星乱拳客伝 外伝 −鋼の記憶−

星乱拳客伝 外伝 −鋼の記憶− 第6巻



結の起章

俺は『飛燕』に夢中になった。
俺の考える『ヒョウ術』における武器に、もっとも適した形だと思ったからだ。
様々な流派の様々な武器。
それは『棒』であったり『剣』であったり多岐に渡る。
しかし、俺はそれらのうちのどれも選ばなかった。
その最大の理由は『かさばる』ということだ。
『歩ヒョウ』が『ヒツ』と言われるコンパクトな形に変形できるメリットを帳消しにしてしまうことになりかねない。
長さ3メートルもの長剣など、どう考えても人の使うものではない。
中には『歩ヒョウ』自体に武器を仕込んであるものもいるが・・・
しかし『飛燕』は違った。
八雲さんがそういった事を見越していたかどうかは未だに不明だが、それは確実に俺の心を捉えた。
だが『ヒョウ術』へ応用する前に、まず『飛燕』の技を習得することが先決だ。

「上泉さんのところへは行かんのか」

以前、八雲さんが夜の『訓練』中に言った言葉だ。
その時は上泉さんの名前が八雲さんの口から出たのが意外だったが今思えば、それも当然のように思える。
一番有名な『ヒョウ師』は?と問われれば10人中10人が上泉さんの名前を答えるだろう。
それに八雲さんはどうやら『ヒョウ師』・・・というか『歩ヒョウ』に、だ・・・に興味があるらしいことは伝わっていた。

「そのうちに行くつもりです」

俺は曖昧に答え『飛燕』を投げ続けた。
『ヒョウ師』を志すものにとって上泉の名はある意味、絶対的なものがある。
八雲さんの言う通り上泉さんのところへ行けば、今よりスムーズに『ヒョウ術』の鍛練が可能だろう。
しかし、俺はそうしなかった。
上泉さんのもとで鍛練を重ねたとしても、上泉さんのようにはなれないだろうという思いがあった。
いや、正確に言うなら上泉さん以外の何者であろうとも上泉さんのようにはなれないだろう。
俺が昔見た、上泉さんは他の者とはあまりにも違っていたのだ。

「だいぶ、かっこがついてきたじゃないか」

八雲さんの言葉にまだまだですよと答え、また『飛燕』を放つ。
紐の付いた鉄片を投げるということに関しては、そこそこ上達した・・・というか慣れた・・・感があったが、それを操るとなると全然ダメだ。

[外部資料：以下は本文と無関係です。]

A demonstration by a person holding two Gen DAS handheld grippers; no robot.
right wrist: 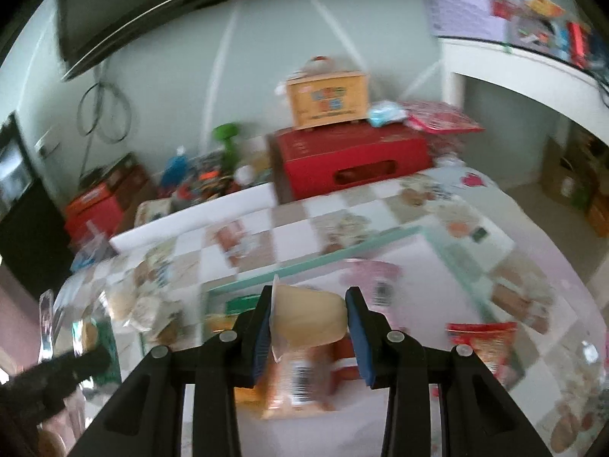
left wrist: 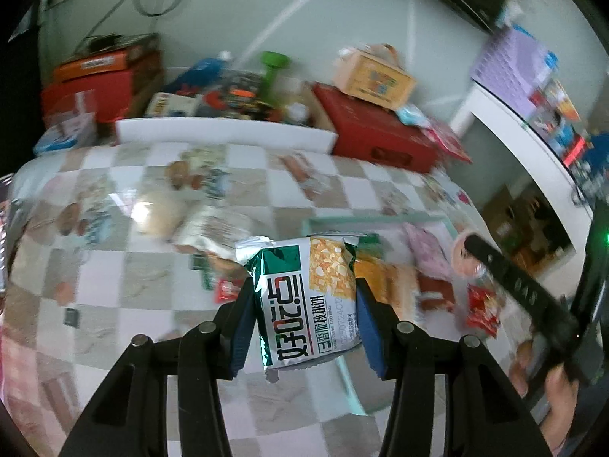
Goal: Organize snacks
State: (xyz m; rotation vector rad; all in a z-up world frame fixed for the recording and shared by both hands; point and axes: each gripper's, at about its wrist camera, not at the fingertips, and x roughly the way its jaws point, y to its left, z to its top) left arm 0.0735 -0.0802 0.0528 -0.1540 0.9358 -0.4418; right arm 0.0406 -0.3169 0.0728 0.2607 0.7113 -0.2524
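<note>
Pinching a green-and-white walnut-cake packet (left wrist: 304, 301) between its blue pads, the left gripper (left wrist: 304, 318) holds it above the checkered tablecloth (left wrist: 125, 278). The right gripper (right wrist: 309, 333) clamps a pale jelly cup (right wrist: 310, 318) over the mint-rimmed tray (right wrist: 316, 259), above an orange packet (right wrist: 297, 384).

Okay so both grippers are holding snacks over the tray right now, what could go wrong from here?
1. The left gripper pinches the green snack packet by its sides only; the crinkly foil might slip out.
2. The right gripper squeezes a pale jelly cup sideways; its soft wall could buckle or pop free.
3. The clear tray already holds several packets, so a drop could land on them and slide.
</note>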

「しかし、どうも堅いな・・・道場での動きとはえらい違いだ」

誉めた途端にこれだ。
八雲さんが懐から、『飛燕』を取り出して無造作に放つ。
方向は排気ダクトと給水パイプが並んだ一画だ。
ゆっくりとさえ見える『飛燕』の飛行。
そして、いくらも手を動かしたとも思えないのに八雲さんの放った鉄片は、立ち並んだパイプを右へ左へ避けつつ飛翔した。

「拳を打つのと同じことだよ」

八雲さんが「飛燕」を回収しつつ言う。

「『飛燕』の動きをイメージしながら、紐を引けばちゃんと動いてくれる筈だ」

俺が拳を打つように『飛燕』を操れるようになるのは、かなり後の事であった。